Added here we see the added part “A consortium of 17 media outlets, including the Guardian, revealed in July that global clients of the Israeli surveillance firm NSO Group had used hacking software to target human rights activists, journalists and lawyers”, that part negated is that the NSO group is a service branch towards governments on the tracking of criminals and terrorists. This caper costs a government “$500,000 for an extra 50 phones” (source: The Verge) all whilst the entire list represents a minimum value of $400 million. So which governments spend that much on these numbers and when you consider that it was a list of governments, we see additional info that the leaked list is a fictive list, there is no leak that hands the phone lists of all these governments and that is before we consider that one number might be on several lists. Consider that both Macron and Johnson want to know where Merkel gets her lingerie (ha ha ha). OK, that was a funny, but the setting is valid, there is a genuine need for several governments to keep track of a person and when we consider that I could have made a top-line within a week (depending on how the data looks) why did the Guardian and the BBC not succeed? Why do they not have any reference to the leaked list being a 2016 list? 

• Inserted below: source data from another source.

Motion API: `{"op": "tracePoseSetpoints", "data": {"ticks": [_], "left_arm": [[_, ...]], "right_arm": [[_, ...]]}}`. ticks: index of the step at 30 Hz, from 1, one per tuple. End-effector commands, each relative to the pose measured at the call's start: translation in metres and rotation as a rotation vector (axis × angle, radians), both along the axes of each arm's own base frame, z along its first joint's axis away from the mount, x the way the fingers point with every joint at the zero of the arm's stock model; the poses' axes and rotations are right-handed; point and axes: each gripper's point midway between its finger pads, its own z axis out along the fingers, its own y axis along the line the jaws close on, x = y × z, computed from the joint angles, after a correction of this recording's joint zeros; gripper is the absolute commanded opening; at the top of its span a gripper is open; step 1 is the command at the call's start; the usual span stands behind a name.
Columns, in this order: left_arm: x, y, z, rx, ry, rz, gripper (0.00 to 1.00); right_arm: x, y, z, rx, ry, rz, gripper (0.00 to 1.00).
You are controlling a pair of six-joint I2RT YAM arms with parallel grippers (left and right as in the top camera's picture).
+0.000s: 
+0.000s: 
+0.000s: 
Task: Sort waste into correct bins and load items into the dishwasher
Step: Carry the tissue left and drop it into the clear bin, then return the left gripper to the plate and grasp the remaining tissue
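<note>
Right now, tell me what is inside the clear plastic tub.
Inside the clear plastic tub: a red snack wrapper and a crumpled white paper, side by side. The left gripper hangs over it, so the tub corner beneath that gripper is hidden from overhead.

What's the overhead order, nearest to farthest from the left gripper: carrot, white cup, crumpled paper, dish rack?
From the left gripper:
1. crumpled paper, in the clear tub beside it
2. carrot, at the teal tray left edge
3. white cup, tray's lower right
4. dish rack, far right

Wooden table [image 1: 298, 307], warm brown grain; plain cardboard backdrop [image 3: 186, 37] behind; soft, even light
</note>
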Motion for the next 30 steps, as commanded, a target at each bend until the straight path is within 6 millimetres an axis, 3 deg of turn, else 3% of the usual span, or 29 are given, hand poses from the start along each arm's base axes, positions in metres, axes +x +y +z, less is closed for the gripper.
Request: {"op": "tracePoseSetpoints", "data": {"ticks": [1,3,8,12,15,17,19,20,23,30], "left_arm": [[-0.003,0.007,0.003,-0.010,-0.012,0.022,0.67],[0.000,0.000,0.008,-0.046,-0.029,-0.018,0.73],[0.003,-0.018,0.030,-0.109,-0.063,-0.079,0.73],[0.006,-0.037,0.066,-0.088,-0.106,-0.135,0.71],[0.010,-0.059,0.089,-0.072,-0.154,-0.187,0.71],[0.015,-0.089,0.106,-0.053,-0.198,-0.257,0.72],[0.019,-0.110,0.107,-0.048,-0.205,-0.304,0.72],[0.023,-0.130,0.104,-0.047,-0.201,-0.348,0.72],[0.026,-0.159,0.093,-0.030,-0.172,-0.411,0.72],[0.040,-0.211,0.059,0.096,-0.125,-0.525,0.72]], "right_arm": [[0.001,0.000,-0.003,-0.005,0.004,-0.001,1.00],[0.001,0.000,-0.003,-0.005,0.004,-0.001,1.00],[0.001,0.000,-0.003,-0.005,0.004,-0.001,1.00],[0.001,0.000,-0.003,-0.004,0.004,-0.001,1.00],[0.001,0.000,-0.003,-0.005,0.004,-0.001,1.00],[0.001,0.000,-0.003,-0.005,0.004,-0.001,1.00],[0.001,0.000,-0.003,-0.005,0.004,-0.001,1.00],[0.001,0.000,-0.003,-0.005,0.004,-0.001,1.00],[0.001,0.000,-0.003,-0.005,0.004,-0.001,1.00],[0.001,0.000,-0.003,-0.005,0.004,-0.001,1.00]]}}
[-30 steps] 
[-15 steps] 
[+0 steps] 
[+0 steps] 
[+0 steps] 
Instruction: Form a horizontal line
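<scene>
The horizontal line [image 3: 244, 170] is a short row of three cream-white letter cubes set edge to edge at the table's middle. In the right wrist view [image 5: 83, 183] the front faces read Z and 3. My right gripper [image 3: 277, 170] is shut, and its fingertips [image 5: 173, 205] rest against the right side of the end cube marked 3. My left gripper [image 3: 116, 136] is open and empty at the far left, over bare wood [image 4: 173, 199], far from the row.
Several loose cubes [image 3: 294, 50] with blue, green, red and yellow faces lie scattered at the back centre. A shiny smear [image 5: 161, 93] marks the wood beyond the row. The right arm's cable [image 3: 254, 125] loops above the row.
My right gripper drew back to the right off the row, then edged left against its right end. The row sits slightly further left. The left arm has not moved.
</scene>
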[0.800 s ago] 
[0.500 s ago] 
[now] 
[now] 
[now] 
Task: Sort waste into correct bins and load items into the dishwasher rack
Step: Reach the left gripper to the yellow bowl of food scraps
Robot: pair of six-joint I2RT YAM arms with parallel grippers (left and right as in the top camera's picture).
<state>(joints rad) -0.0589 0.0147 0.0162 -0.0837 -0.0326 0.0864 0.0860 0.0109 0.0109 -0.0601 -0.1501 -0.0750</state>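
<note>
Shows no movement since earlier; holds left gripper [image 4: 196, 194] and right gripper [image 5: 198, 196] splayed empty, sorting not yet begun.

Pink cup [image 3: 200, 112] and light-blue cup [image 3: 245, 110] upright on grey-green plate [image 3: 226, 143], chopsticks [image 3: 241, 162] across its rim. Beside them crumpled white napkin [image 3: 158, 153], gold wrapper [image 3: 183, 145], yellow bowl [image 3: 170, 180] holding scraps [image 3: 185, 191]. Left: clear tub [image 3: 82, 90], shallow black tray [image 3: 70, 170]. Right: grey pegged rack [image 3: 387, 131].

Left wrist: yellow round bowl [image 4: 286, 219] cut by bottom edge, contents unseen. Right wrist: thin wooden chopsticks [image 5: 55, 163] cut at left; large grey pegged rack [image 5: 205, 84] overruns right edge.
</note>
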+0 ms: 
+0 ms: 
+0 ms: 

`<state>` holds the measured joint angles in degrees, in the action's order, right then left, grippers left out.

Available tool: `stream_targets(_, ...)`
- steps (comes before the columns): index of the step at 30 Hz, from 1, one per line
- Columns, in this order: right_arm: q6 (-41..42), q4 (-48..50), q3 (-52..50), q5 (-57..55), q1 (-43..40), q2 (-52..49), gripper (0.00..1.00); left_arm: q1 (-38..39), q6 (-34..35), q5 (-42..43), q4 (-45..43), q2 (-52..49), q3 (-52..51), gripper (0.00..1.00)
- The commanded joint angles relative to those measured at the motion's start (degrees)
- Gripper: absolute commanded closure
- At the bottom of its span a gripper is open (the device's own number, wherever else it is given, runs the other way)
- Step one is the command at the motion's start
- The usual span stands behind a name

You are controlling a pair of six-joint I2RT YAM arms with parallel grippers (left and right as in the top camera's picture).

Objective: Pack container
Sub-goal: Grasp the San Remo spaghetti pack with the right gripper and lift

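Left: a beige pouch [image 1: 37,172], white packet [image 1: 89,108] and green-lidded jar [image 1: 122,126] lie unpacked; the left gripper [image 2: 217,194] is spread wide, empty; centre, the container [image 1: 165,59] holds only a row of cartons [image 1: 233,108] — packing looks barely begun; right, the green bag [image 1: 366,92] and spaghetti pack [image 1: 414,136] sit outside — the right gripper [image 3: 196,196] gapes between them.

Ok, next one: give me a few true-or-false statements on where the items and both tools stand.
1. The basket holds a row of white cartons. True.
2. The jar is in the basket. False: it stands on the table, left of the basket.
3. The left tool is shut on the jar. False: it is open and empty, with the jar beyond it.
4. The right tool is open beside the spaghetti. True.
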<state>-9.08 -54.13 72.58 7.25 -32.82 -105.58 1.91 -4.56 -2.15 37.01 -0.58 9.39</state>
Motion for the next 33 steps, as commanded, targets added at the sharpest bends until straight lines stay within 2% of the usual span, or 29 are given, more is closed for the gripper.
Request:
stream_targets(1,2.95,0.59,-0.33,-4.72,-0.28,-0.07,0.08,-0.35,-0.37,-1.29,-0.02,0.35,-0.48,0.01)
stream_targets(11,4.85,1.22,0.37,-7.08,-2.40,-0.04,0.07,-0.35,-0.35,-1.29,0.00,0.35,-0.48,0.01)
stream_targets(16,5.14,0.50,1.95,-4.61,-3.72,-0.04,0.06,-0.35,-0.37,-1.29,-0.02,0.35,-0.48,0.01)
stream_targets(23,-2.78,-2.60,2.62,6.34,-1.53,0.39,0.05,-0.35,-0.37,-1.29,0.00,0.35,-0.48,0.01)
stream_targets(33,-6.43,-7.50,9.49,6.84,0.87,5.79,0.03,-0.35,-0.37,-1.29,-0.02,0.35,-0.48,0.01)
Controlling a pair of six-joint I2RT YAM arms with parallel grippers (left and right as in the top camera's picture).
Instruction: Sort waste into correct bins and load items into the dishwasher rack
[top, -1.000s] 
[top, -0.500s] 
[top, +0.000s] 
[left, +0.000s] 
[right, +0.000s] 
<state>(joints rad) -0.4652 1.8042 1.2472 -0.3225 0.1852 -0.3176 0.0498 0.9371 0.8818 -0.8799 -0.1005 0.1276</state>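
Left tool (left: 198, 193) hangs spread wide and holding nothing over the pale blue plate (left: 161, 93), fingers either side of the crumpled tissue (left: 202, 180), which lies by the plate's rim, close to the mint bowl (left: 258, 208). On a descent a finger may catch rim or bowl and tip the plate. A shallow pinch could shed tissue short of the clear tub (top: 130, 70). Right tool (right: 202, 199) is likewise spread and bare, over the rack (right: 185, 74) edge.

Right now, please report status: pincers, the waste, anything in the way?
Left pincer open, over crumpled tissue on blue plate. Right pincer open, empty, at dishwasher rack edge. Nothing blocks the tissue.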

Also in the end we see the Guardian give us “NSO says it “does not operate the systems that it sells to vetted government customers, and does not have access to the data of its customers’ targets”” when we consider that we see more debatable sides to a list of 50,000, we see the lack of actions for well over a month (almost 2 months) and at no stage do we see any clear allegations against any government apart for some mention of Hungary, all whilst the top-line results could have pointed the finger at someone. Do you actually believe that the UAE or Saudi Arabia have any interest in a Dutch Human rights activist? At the prices that the NSO charges, I very much doubt it. 

So here I stand asking the Guardian (and specifically Daniel Boffey) what on earth do you think you are doing? Who are you serving, because the lack of evidence and lack of clear verifiable data implies you are not doing this for the readers, if that were true the article would have looked very different.